§ **Your objective**:
Nothing but the pictures should be dropped; repeat the rest of the data below exactly.

++++

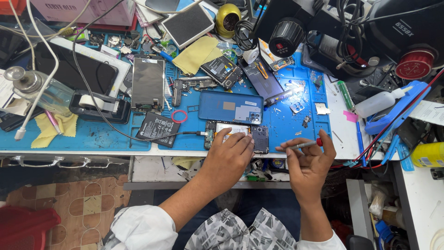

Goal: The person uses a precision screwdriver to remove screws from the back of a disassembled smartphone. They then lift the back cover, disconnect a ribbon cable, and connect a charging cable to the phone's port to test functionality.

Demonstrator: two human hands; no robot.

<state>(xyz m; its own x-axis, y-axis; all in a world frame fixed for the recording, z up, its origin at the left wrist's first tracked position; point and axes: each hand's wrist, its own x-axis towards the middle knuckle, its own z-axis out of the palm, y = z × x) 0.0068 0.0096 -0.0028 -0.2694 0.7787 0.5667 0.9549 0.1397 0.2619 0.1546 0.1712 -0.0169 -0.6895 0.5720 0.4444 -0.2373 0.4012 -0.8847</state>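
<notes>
An opened phone (257, 137) with its circuit boards bare lies at the near edge of the blue work mat (101, 136). My left hand (230, 157) rests flat on it, fingers over its middle. A black cable (185, 133) is plugged into the phone's left end. My right hand (309, 163) holds a thin metal screwdriver (304, 145) with a red cap, its tip pointing left, just right of the phone. The phone's blue back cover (229, 107) lies on the mat just behind.
A black battery (156, 128), a red ring (179, 115), a bare screen panel (147, 83), a tape dispenser (99, 106), a glass bottle (39, 90) and yellow cloths (196, 54) crowd the mat. Microscope gear (323, 28) and a white squeeze bottle (379, 103) stand at right.
</notes>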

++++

§ **Problem solution**:
Goal: The person uses a precision screwdriver to remove screws from the back of a disassembled smartphone. They then lift the back cover, disconnect a ribbon cable, and connect a charging cable to the phone's port to test functionality.

Demonstrator: two human hands; no robot.

<state>(xyz m; its own x-axis, y-axis; all in a world frame fixed for the recording, z up, its origin at the left wrist's first tracked position; point and axes: each hand's wrist, its own x-axis towards the middle knuckle, its own z-axis out of the palm, y = z × x) 0.0068 0.0096 -0.0028 -0.2694 0.7787 0.5667 0.9549 0.1397 0.2619 0.1546 0.1712 -0.0169 -0.6895 0.5720 0.4444 -0.2373 0.4012 -0.8847</state>
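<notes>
An opened phone (257, 137) with its circuit boards bare lies at the near edge of the blue work mat (101, 136). My left hand (230, 157) rests flat on it, fingers over its middle. A black cable (185, 133) is plugged into the phone's left end. My right hand (309, 163) holds a thin metal screwdriver (304, 145) with a red cap, its tip pointing left, just right of the phone. The phone's blue back cover (229, 107) lies on the mat just behind.
A black battery (156, 128), a red ring (179, 115), a bare screen panel (147, 83), a tape dispenser (99, 106), a glass bottle (39, 90) and yellow cloths (196, 54) crowd the mat. Microscope gear (323, 28) and a white squeeze bottle (379, 103) stand at right.
</notes>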

The output has been completed.